The Clark-Bigelow Syndicate had stakes in over a dozen Lake Superior mines including the highly profitable Tamarack and Osceola properties. In 1889 they expanded their interests to include copper smelting and manufacturing enterprises, purchasing a large tract of land on Dollar Bay for construction of a Smelter and Copper Wire Mill. In the process the nearby town of Clark was platted to house the mills’ workers, later to become Dollar Bay.

Over the next few decades the Dollar Bay Smelter became one of the largest of its type found along the peninsula, second only to C&H’s Hubbell facility.
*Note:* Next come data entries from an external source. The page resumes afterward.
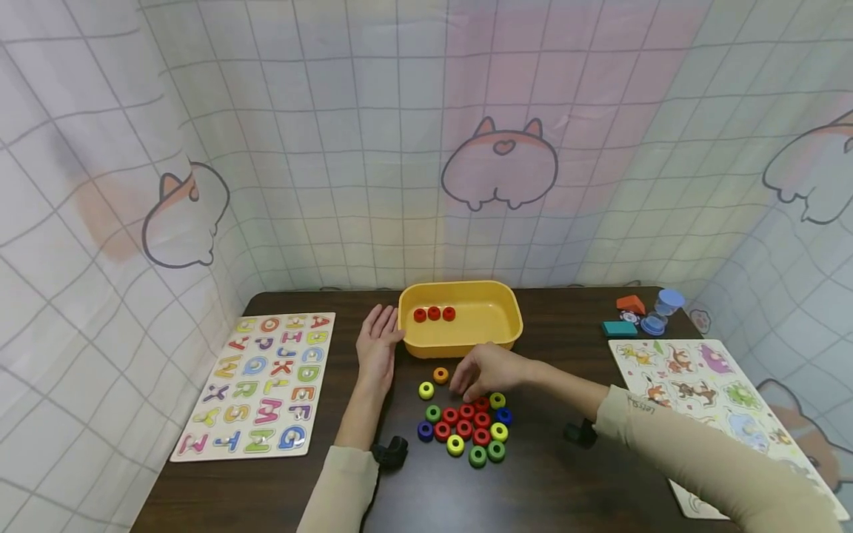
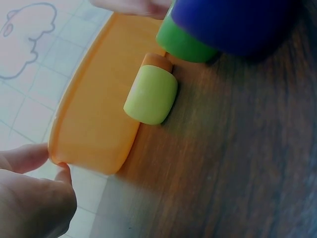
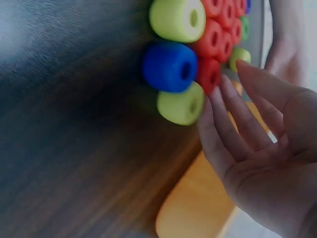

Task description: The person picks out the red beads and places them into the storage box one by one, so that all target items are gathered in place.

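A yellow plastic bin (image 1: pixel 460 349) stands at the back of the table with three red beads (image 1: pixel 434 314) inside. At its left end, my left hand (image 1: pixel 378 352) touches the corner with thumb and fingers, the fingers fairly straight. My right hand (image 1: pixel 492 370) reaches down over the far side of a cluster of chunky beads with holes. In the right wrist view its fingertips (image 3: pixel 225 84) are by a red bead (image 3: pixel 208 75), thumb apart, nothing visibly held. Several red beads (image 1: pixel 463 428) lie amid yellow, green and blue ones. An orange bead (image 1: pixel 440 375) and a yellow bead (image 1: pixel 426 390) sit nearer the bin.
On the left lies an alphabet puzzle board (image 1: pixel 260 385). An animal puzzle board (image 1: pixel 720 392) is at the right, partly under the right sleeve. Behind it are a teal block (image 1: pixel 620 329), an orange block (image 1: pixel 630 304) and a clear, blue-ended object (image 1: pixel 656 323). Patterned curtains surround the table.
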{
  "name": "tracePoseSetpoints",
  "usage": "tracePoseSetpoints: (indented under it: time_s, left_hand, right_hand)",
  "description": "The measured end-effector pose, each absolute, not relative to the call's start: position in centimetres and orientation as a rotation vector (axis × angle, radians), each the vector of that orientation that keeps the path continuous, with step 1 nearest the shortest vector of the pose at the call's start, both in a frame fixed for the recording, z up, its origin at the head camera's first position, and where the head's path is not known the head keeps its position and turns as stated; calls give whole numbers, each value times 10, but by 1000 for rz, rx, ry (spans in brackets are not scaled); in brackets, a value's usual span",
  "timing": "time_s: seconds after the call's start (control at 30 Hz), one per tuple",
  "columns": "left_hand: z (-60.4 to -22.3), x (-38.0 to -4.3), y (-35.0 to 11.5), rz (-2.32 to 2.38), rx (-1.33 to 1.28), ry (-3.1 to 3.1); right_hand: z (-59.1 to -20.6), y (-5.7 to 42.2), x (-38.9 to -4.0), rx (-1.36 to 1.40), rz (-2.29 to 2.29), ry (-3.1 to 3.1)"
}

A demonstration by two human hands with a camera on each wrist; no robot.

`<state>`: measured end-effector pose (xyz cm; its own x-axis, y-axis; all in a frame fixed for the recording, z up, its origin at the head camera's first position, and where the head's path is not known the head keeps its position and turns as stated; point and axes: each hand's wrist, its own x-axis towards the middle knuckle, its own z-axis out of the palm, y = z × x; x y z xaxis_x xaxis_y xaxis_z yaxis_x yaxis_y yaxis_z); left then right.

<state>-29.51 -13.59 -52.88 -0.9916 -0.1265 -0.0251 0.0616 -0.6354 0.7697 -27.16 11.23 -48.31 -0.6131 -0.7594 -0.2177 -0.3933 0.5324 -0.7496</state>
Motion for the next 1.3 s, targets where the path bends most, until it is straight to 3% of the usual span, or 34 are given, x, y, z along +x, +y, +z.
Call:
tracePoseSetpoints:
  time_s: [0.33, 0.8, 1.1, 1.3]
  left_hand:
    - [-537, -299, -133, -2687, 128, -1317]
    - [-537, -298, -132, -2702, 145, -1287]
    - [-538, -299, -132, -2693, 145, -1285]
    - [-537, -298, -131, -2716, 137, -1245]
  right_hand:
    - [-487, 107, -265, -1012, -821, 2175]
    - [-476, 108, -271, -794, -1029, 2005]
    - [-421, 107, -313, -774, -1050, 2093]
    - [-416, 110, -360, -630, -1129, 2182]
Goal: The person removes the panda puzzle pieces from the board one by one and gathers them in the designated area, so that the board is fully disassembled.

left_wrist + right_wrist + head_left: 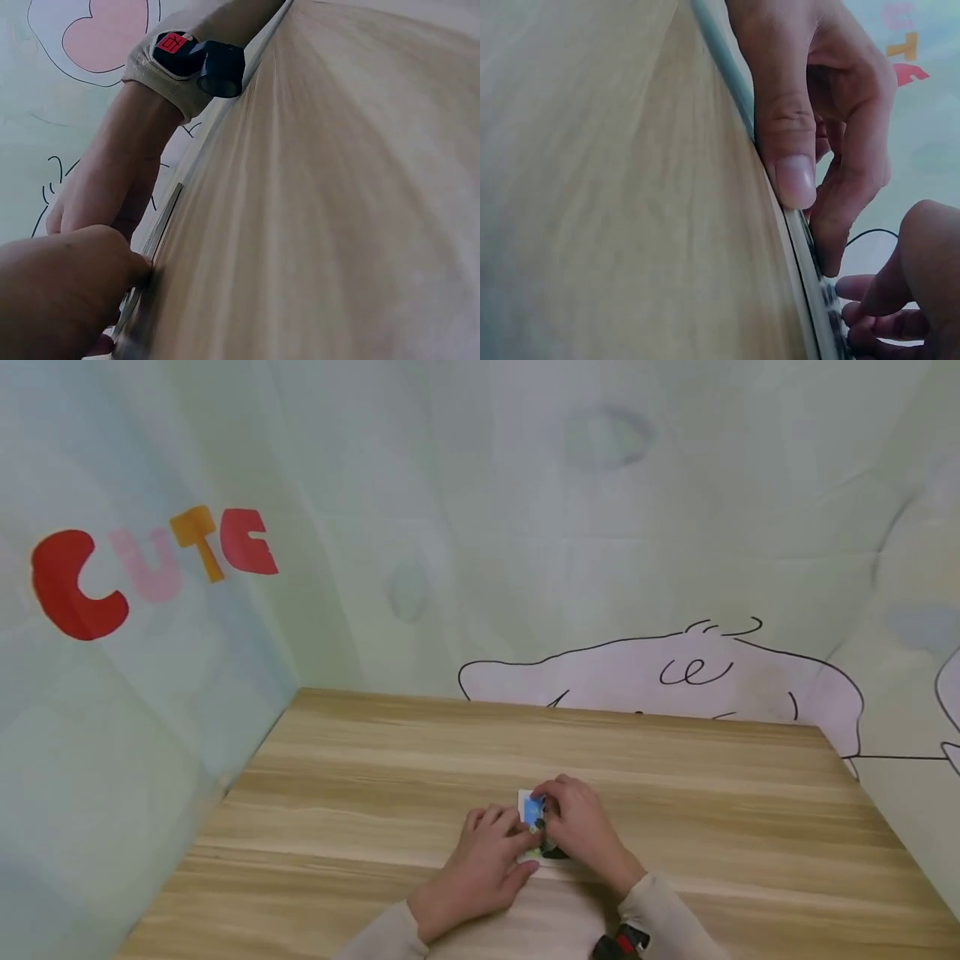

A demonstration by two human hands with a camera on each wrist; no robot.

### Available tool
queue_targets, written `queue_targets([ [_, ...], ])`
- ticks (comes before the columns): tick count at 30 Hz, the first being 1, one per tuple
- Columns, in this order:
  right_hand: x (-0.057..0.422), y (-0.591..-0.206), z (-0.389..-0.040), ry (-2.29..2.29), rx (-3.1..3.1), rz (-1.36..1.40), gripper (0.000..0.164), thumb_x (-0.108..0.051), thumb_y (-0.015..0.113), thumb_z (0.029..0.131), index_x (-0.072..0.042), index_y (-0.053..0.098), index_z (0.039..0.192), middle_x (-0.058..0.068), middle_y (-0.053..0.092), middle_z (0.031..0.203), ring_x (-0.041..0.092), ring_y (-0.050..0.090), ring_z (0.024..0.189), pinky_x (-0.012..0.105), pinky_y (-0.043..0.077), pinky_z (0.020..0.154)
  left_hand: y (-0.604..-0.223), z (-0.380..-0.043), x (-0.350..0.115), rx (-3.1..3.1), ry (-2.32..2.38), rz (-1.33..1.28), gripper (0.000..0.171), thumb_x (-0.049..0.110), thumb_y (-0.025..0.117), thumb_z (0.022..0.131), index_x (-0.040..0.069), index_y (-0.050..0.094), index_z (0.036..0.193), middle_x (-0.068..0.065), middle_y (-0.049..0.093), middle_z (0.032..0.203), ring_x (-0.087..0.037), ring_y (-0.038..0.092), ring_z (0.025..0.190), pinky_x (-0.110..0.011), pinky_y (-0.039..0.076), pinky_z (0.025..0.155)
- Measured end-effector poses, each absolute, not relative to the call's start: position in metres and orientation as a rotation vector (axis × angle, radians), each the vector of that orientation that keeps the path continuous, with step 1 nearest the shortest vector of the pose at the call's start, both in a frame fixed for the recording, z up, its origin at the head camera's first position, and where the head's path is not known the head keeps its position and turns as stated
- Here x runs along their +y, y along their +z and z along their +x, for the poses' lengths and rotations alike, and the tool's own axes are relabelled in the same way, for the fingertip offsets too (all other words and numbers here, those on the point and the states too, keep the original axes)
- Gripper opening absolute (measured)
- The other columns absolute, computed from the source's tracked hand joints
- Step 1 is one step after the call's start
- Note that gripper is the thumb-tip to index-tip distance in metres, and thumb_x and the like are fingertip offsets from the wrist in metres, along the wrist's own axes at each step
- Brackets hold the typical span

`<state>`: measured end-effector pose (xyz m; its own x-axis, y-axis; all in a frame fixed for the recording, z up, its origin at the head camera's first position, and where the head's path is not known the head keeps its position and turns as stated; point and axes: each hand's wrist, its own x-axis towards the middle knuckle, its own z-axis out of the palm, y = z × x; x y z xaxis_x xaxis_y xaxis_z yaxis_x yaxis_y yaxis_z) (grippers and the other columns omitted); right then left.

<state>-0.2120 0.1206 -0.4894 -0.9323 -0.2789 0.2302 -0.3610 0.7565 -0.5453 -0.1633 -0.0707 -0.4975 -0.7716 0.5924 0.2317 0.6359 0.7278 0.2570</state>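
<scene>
Both hands work close together at one small flat picture board [532, 811], which lies on the wooden table [360, 777] directly under the fingers. The left hand [489, 867] is not clenched: its index finger rests on the face of the board, and its thumb touches the near edge, as the right wrist view shows. The right hand [587, 824] bends its fingers and thumb down on the right part of the board, just beside the left fingertips. Whether it pinches some small piece there or only touches the surface, I cannot tell, because the fingers hide it.

Between the two hands, a bright blue part of the picture and a white border are visible; near the right fingers the picture becomes dark. Behind the right hand, at the cuff of a light sleeve [663, 910], sits a black device [176, 54] with a red mark. Bare wood extends on both sides of the grip. Beyond the hands, past the far table edge, a pale cartoon figure [607, 672] is drawn on the wall covering [495, 527]. Far to the left of the grip stand colourful letters [156, 589], reading "CUTE".
</scene>
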Motion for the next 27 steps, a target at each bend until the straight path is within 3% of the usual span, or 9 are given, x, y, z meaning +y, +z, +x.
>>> queue_targets([
  [18, 0.124, -0.484, -0.227, 1.120, -2.887, 0.404, 0.030, 0.005, 0.058, 0.073, -0.011, 0.075, 0.091, 0.001, 0.066, 0.089, 0.013, 0.054, 0.076, 0.030, 0.046, 0.070, -0.499, -0.160, -0.068, -2.797, -0.495, -0.991, 0.029, 0.035, 0.068, 0.103, 0.027, 0.077, 0.130, 0.004, 0.065, 0.119, -0.018, 0.054, 0.123, -0.047, 0.038, 0.101],
  [23, 0.126, -0.482, -0.226, 1.255, -2.839, 0.386, 0.012, -0.002, 0.067, 0.088, -0.013, 0.072, 0.091, -0.001, 0.069, 0.085, 0.011, 0.057, 0.071, 0.026, 0.045, 0.066, -0.498, -0.161, -0.066, -2.795, -0.479, -0.994, 0.029, 0.035, 0.069, 0.103, 0.027, 0.077, 0.130, 0.005, 0.065, 0.119, -0.019, 0.054, 0.123, -0.045, 0.039, 0.100],
  [27, 0.133, -0.479, -0.224, 1.367, -2.790, 0.363, 0.005, -0.010, 0.076, 0.096, -0.012, 0.073, 0.098, 0.001, 0.073, 0.088, 0.010, 0.062, 0.077, 0.025, 0.050, 0.068, -0.497, -0.162, -0.066, -2.794, -0.453, -0.978, 0.032, 0.036, 0.069, 0.102, 0.027, 0.077, 0.132, 0.004, 0.066, 0.120, -0.019, 0.055, 0.123, -0.046, 0.040, 0.102],
])
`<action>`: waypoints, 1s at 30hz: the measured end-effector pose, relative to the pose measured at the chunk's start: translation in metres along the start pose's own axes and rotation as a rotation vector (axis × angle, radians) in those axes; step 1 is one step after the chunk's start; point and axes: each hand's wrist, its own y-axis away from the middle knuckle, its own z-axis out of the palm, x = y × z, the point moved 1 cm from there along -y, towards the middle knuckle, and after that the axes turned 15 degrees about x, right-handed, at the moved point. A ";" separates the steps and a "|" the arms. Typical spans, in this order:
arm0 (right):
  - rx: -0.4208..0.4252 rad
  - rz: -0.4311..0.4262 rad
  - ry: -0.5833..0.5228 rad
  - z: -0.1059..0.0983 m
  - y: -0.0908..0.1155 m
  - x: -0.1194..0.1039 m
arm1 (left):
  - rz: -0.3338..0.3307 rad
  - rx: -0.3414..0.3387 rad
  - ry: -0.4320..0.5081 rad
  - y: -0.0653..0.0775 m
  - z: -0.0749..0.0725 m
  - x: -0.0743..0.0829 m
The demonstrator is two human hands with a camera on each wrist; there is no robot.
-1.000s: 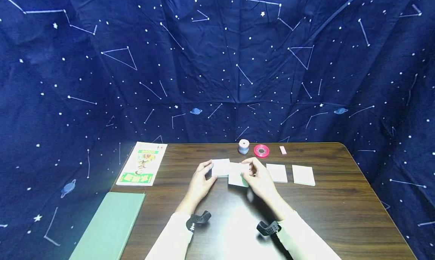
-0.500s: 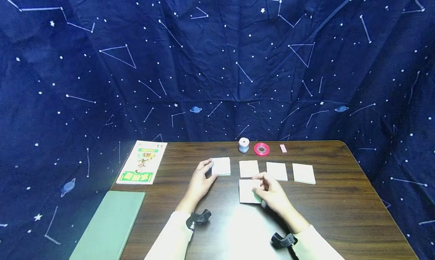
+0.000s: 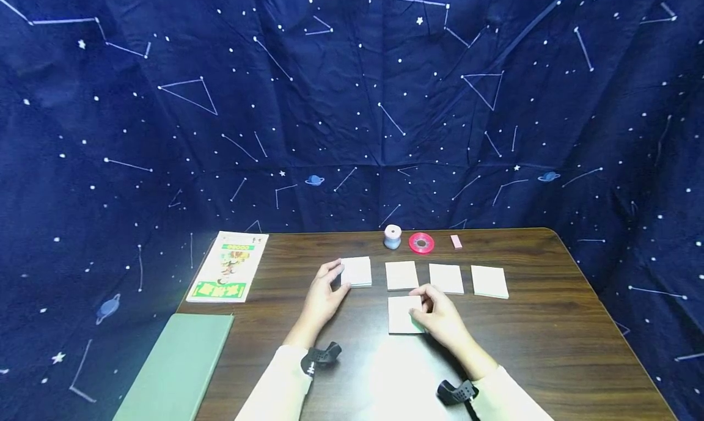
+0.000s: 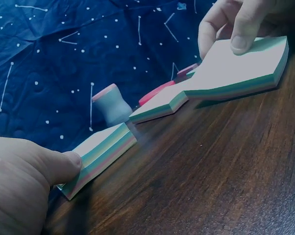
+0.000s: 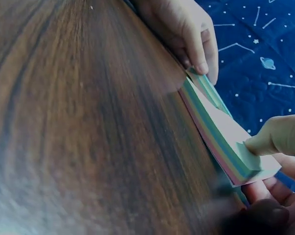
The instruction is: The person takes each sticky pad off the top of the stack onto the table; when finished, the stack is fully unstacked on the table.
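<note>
In the head view, my right hand (image 3: 442, 320) pinches a pad of sticky notes (image 3: 403, 316) by its right side. The right wrist view shows the thumb on top of this pad (image 5: 220, 129) and fingers under it; its edge is striped in several pastel colours. My left hand (image 3: 321, 296) holds another sticky note pad (image 3: 356, 270) at its left side, on the table. In the left wrist view, the left thumb presses against that pad's striped edge, while the other fingers are hidden. Just beyond the right hand's pad lies a third pad (image 3: 401, 275).
Two more pads (image 3: 447, 278) (image 3: 489, 281) continue the row to the right. Behind them stand a spool (image 3: 392, 237), a red ring-shaped roll (image 3: 421, 243) and a small pink block (image 3: 456, 242). A booklet (image 3: 228, 266) and a green folder (image 3: 176, 366) lie on the left.
My right hand has brought its pad rightward and nearer to me, away from the left pad, uncovering the pad behind. Over the last half second it hardly moves. The left hand stays put.
</note>
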 end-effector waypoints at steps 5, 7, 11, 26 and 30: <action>0.003 -0.049 0.038 0.002 -0.002 0.000 | 0.003 0.003 -0.017 -0.001 -0.001 0.000; -0.002 -0.063 0.056 0.003 -0.002 0.000 | 0.001 0.002 -0.019 -0.001 -0.001 0.000; -0.015 -0.087 0.114 0.004 -0.001 -0.002 | 0.000 -0.004 -0.028 0.000 -0.002 0.000; -0.011 -0.096 0.203 0.007 -0.001 -0.005 | -0.004 -0.008 -0.005 0.001 -0.002 0.002; 0.014 -0.084 0.117 0.005 -0.003 -0.001 | -0.006 -0.003 -0.008 0.000 -0.002 0.002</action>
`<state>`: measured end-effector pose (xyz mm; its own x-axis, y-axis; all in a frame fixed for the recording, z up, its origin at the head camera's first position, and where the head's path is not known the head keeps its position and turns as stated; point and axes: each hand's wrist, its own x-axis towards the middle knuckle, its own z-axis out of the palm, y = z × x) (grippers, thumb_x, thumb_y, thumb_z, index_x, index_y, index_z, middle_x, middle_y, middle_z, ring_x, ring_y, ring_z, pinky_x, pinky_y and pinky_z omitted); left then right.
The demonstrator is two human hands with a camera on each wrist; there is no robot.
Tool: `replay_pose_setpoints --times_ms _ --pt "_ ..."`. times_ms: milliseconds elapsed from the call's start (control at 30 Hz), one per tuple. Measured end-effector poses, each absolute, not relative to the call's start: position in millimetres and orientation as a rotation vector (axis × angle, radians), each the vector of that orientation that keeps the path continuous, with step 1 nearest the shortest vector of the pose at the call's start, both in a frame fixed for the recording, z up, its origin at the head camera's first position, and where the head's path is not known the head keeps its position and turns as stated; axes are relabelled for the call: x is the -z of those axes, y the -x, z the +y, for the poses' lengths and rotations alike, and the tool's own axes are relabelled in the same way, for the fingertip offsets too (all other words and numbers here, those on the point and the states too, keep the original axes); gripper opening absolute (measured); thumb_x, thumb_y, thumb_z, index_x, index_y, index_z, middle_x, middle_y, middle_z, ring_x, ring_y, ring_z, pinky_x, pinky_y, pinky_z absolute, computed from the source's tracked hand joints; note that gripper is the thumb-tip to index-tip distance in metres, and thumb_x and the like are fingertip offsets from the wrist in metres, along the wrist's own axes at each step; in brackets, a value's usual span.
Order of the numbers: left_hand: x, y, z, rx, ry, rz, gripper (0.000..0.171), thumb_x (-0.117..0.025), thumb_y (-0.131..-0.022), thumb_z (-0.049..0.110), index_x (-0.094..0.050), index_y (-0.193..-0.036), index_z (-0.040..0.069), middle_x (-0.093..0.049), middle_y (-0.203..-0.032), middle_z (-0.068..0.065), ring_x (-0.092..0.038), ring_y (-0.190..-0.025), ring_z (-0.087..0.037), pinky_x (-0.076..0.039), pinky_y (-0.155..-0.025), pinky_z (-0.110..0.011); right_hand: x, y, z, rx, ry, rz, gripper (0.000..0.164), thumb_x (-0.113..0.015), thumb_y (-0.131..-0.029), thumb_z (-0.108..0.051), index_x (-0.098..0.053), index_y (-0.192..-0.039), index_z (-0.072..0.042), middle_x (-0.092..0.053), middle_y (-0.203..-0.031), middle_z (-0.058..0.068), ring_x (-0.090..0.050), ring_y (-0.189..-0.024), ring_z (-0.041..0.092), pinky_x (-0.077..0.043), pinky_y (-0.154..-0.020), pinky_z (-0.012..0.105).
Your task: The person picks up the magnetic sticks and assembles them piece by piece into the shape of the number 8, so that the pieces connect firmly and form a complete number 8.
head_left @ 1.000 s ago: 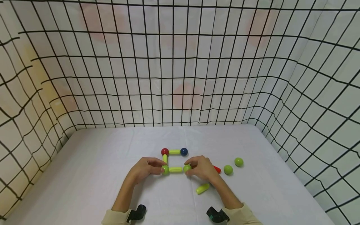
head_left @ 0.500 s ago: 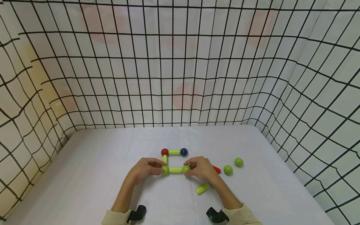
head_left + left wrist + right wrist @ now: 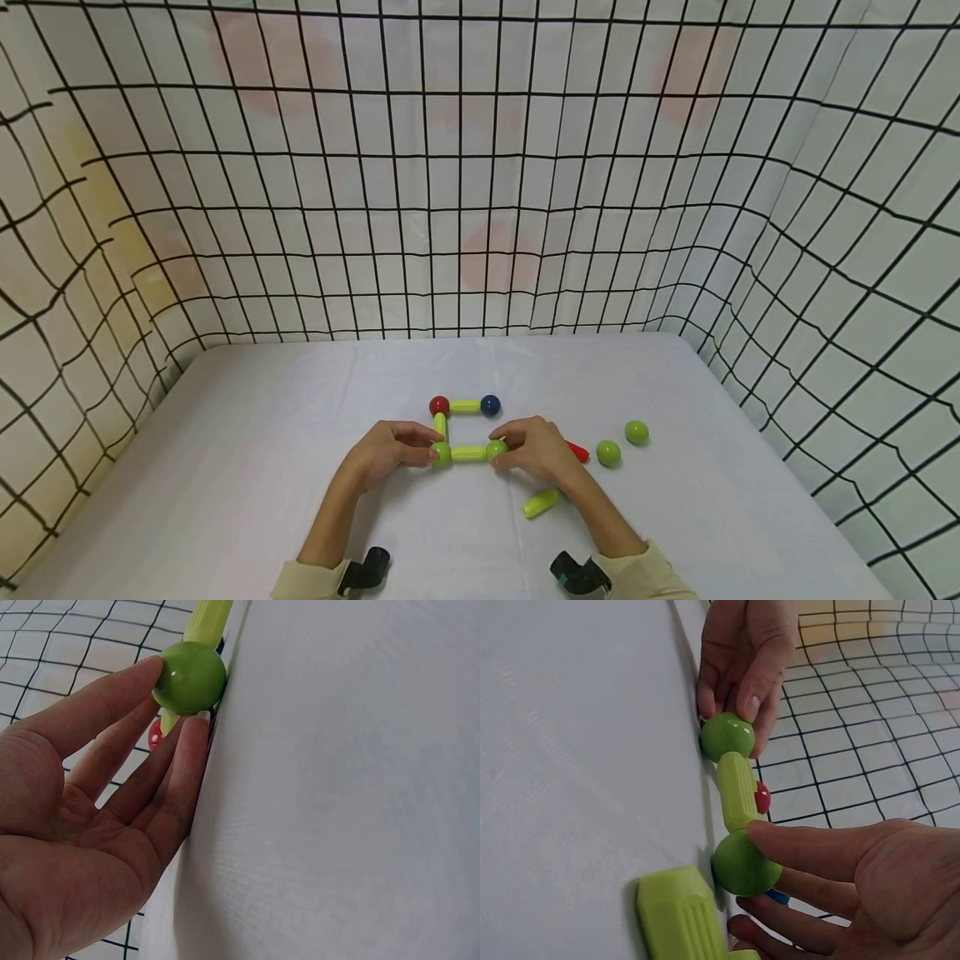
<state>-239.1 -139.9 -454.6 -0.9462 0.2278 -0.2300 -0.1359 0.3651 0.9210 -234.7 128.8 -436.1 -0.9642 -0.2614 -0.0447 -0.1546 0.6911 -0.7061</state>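
At a white table [image 3: 262, 442], a person's left hand [image 3: 388, 445] and right hand [image 3: 542, 450], narrowed to pinches, hold the left green ball [image 3: 444, 454] and right green ball [image 3: 496, 451] at either end of a yellow-green rod [image 3: 468, 454], which a crooked push (my guess) could knock askew.

Noted matte white cloth-like table surface [image 3: 225, 467], faintly creased, extending back to pale walls [image 3: 442, 125]. Observed thin black square-grid lines [image 3: 492, 155] crossing walls at back, left and right. Recorded faint reddish patches [image 3: 474, 273] at back, yellow patch [image 3: 153, 287] at left.
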Motion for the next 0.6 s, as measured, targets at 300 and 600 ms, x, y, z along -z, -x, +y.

Known as the Lake Superior Smelting Company, this massive mill processed copper from numerous mines across the peninsula including the Tamarack and Osceola Mines. Soon the smelter’s success attracted additional companies to the Dollar Bay region. These new industries included a Copper Wire Mill, Saw Mill, explosives plant, and later a flooring mill and cheese factory. By the turn of the century Dollar Bay had matured into a port and industrial center of significant stature to rival even nearby Houghton.

The Dollar Bay mills operated up until 1923, when C&H bought out the Clark-Begelow interests and closed the Smelter. With the arrival of the Depression both the Wire Mill and Saw Mill closed as well, which resulted in a significant reduction of Dollar Bay’s population and the closing of several downtown businesses. But not all industry abandoned the small town, as it continued to serve as home to a cheese factory, wood flooring manufacturer, and recently the Portage Coast Guard Station.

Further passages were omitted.